— YOUR ASSIGNMENT —
After finding the line with "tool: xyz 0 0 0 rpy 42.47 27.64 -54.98" in the data below, set down exactly each line through the one with "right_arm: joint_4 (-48", inclusive, and stop there.

** LISTED RECORDS follows **

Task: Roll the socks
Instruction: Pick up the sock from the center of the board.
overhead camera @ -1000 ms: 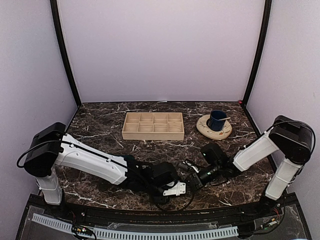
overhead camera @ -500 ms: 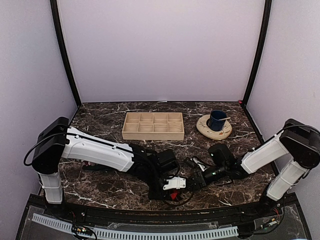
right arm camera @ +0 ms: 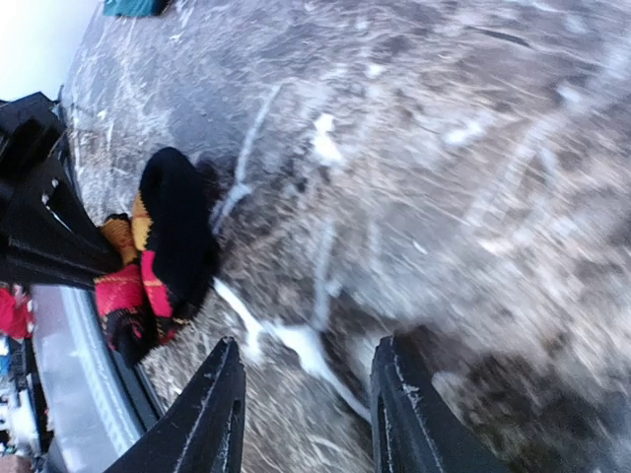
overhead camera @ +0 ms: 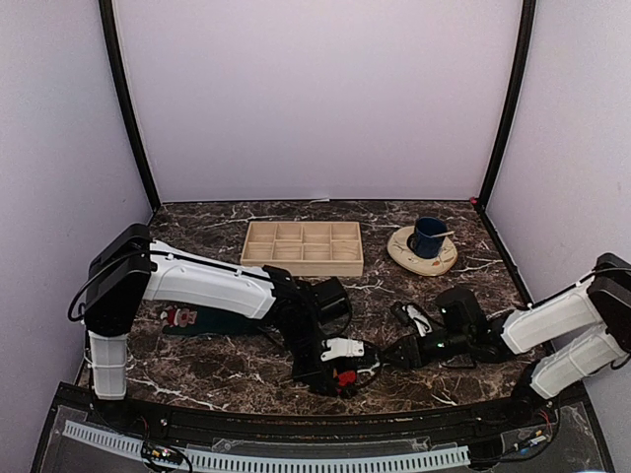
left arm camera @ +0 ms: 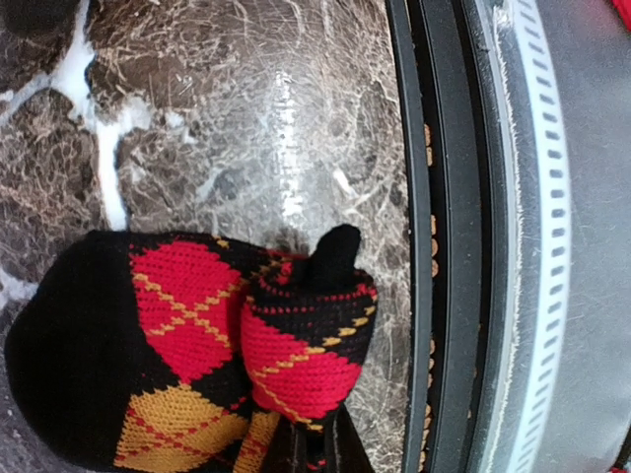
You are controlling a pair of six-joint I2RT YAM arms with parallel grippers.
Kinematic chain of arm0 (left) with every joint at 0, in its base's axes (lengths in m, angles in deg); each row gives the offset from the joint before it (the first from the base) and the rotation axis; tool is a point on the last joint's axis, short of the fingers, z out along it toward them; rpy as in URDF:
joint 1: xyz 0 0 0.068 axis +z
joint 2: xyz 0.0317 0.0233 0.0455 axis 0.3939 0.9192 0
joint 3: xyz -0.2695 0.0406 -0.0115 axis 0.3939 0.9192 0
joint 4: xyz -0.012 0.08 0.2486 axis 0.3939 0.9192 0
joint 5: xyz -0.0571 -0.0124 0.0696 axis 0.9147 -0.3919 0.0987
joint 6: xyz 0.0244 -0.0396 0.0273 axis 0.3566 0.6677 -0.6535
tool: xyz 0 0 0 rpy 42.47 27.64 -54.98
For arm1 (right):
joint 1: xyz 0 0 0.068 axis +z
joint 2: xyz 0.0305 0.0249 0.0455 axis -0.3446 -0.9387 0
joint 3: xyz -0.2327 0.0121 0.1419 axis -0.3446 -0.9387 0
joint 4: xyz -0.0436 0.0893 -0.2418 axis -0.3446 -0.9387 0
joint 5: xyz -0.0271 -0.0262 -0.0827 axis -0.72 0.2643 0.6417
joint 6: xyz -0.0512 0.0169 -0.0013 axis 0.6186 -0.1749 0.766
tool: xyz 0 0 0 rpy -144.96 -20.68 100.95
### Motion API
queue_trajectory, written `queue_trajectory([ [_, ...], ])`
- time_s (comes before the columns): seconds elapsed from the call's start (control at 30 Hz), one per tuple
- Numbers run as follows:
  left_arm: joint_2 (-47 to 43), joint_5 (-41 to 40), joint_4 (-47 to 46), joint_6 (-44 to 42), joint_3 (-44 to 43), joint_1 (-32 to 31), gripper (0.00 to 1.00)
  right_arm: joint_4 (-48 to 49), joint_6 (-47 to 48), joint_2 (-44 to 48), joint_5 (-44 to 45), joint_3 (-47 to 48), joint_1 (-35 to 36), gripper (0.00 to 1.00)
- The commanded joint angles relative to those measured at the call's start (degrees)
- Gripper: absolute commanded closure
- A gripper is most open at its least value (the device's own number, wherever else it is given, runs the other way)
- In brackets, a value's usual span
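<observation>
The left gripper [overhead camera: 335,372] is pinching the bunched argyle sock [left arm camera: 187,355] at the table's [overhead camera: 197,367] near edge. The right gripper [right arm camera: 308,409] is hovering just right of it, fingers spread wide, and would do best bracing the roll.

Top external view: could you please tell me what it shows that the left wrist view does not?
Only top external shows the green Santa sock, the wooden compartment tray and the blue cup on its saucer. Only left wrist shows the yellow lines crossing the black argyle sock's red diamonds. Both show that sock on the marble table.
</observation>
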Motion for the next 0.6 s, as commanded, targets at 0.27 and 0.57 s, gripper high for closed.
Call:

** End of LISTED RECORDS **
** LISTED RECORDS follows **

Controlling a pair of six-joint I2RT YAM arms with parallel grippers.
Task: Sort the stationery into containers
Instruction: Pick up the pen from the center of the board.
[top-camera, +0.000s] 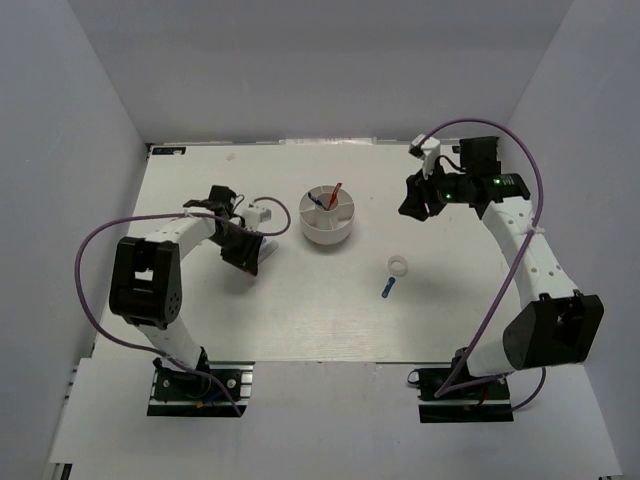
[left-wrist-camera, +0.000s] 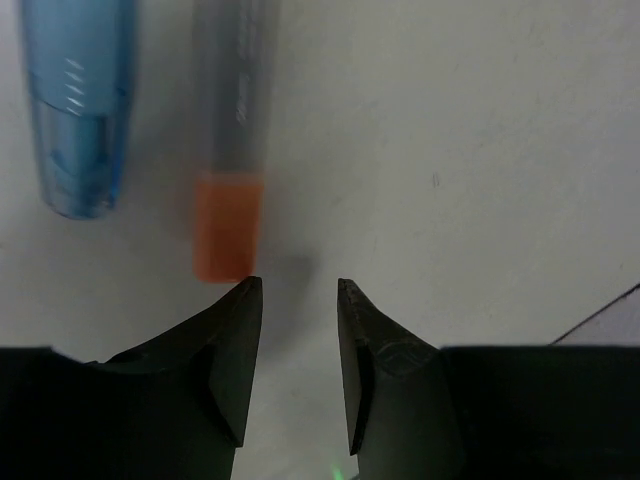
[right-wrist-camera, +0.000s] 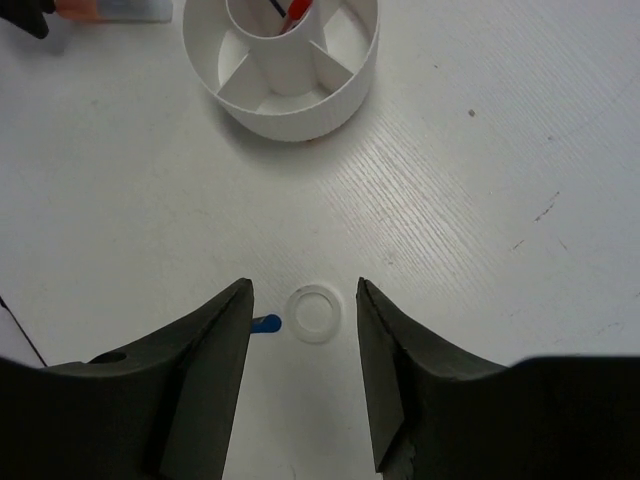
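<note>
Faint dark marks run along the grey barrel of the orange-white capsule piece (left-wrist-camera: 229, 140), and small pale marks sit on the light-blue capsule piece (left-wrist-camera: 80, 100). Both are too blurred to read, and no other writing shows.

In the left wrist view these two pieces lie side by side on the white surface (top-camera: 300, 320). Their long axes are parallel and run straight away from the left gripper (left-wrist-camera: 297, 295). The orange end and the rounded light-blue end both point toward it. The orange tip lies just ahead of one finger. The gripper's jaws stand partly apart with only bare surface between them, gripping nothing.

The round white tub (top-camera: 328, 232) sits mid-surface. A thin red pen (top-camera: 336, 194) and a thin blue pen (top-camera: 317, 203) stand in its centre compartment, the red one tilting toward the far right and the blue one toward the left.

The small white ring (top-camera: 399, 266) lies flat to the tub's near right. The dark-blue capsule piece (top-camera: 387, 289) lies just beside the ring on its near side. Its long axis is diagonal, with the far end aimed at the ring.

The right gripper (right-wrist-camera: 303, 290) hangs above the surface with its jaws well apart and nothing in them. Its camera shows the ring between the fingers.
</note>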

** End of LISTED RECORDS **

— ANSWER FOR THE TASK —
tool: xyz 0 0 0 rpy 42.47 27.64 -54.98
For arm1 (right):
joint 1: xyz 0 0 0.068 axis +z
joint 2: xyz 0.0305 0.0249 0.0455 axis -0.3446 -0.9387 0
joint 3: xyz -0.2327 0.0121 0.1419 axis -0.3446 -0.9387 0
joint 4: xyz -0.0436 0.0893 -0.2418 axis -0.3446 -0.9387 0
joint 5: xyz -0.0271 -0.0262 -0.0827 axis -0.72 0.2643 0.6417
joint 6: xyz -0.0512 0.0169 -0.0013 axis 0.6186 -0.1749 0.766
tool: xyz 0 0 0 rpy -144.96 -20.68 100.95
### Motion API
queue_trajectory, written `queue_trajectory([ [_, ...], ])`
- time_s (comes before the columns): seconds elapsed from the call's start (control at 30 Hz), one per tuple
- Numbers run as follows:
  left_arm: joint_2 (-47 to 43), joint_5 (-41 to 40), joint_4 (-47 to 46), joint_6 (-44 to 42), joint_3 (-44 to 43), joint_1 (-32 to 31), gripper (0.00 to 1.00)
  right_arm: joint_4 (-48 to 49), joint_6 (-47 to 48), joint_2 (-44 to 48), joint_5 (-44 to 45), joint_3 (-47 to 48), joint_1 (-35 to 36), gripper (0.00 to 1.00)

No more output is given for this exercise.